Most countries have similar programs for obtaining your DVM license. In the United States, a bachelor’s degree is a prerequisite for applying for the DVM program. It is advantageous to receive your bachelor’s degree in the sciences. At that point, a candidate can apply to an accredited school to begin the DVM curriculum. This program can be completed in four years. Admission to veterinary school includes passing a graduate admissions test. Depending on the school requirements, this test can be a Graduate Record Examination (GRE), Veterinary College Admission Test (VCAT) or Medical College Admission Test (MCAT).
The first three years involve the DVM core courses, along with elective classes that pertain to equine veterinary medicine or the field of specialty you wish to pursue. Core classes include a full range of topics that involve the pathology of diseases, prevention, alleviation and clinical therapy. This program also includes veterinary ethics and law.
The fourth year of your DVM curriculum is the critical point when you specialize in becoming an equine veterinarian. This is the time when you focus on clinical rotations directed at equine veterinarian research and clinical. Some candidates will simply pursue large animal specialties that will include equine medicine rather than get more specific at that stage of their education. Others, who are certain of their goals, will direct all their studies into equine medicine from this point on. Once this phase is completed, national and state exams must be passed in order to obtain a license from the state in which you wish to practice.
Equine veterinarian candidates take advantage of externships, internships, and residencies that are available at equine research colleges, veterinary clinics specializing in equines, specialty barns, show circuits, therapeutic equestrian centers and rescue facilities. These options are also strongly encouraged for summer fieldwork. Most facilities welcome students.
This rotational opportunity allows the student to observe and apply practices involving testing, vaccinating, breeding and foaling, diet, stable and pasture management. There are times when it is necessary to euthanize a horse as well. The focus of an equine veterinarian is preventive care. This includes diseases as well as injuries. These clinical rotations allow the student to develop professional and practical skills for becoming an equine veterinarian.

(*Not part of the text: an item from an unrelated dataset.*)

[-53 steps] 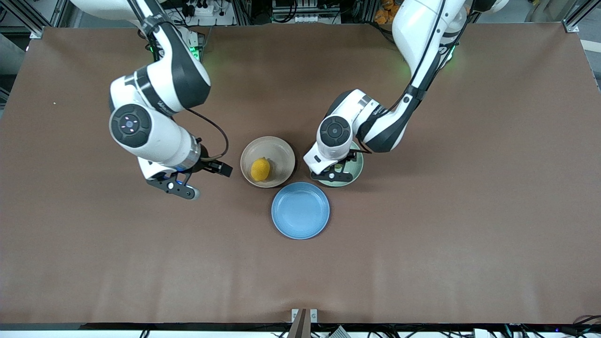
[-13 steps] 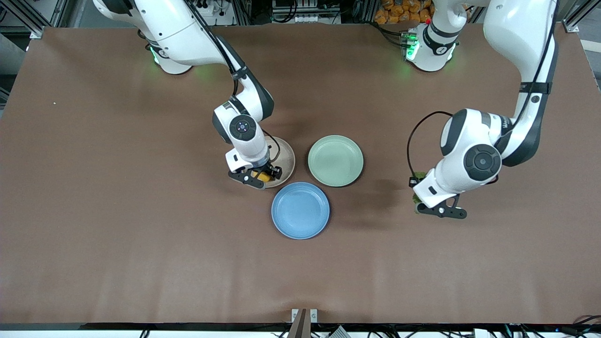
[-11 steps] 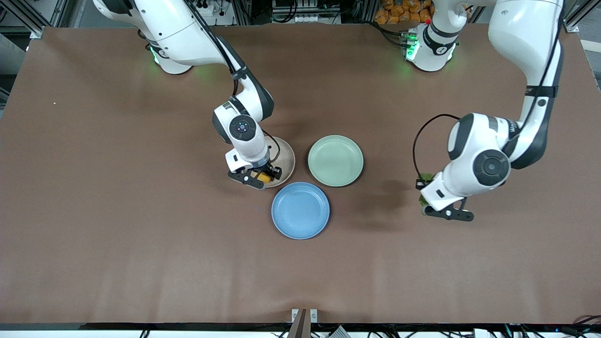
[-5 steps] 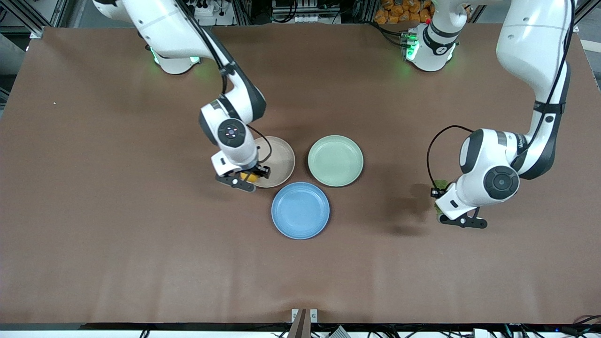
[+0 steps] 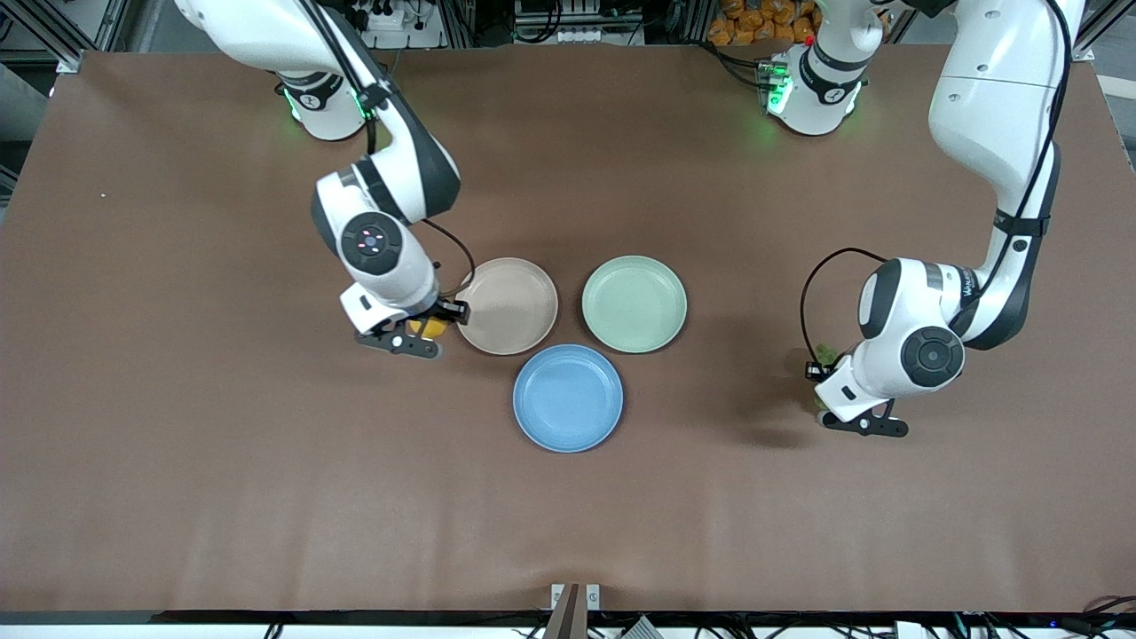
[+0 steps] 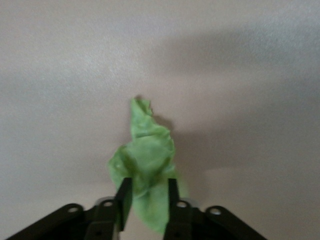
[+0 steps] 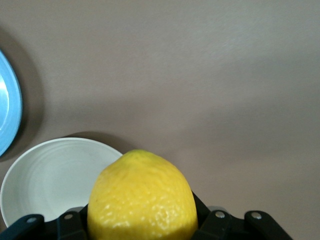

Once you have completed all requirements in becoming an equine veterinarian and received your license to begin practice, you have the opportunity to become board certified. There is a modest number of board certified equine veterinarians. This advanced education training is highly recognized by the American Veterinary Medical Association (AVMA). This recognition is awarded in an advanced diploma known as a “diplomate.” Requirements include an additional three-year residency program whereby they must meet specific training and research criteria. At that point, a rigorous examination must be passed in order to earn the title of Diplomate of the American College of Veterinary Surgeons (ACVS).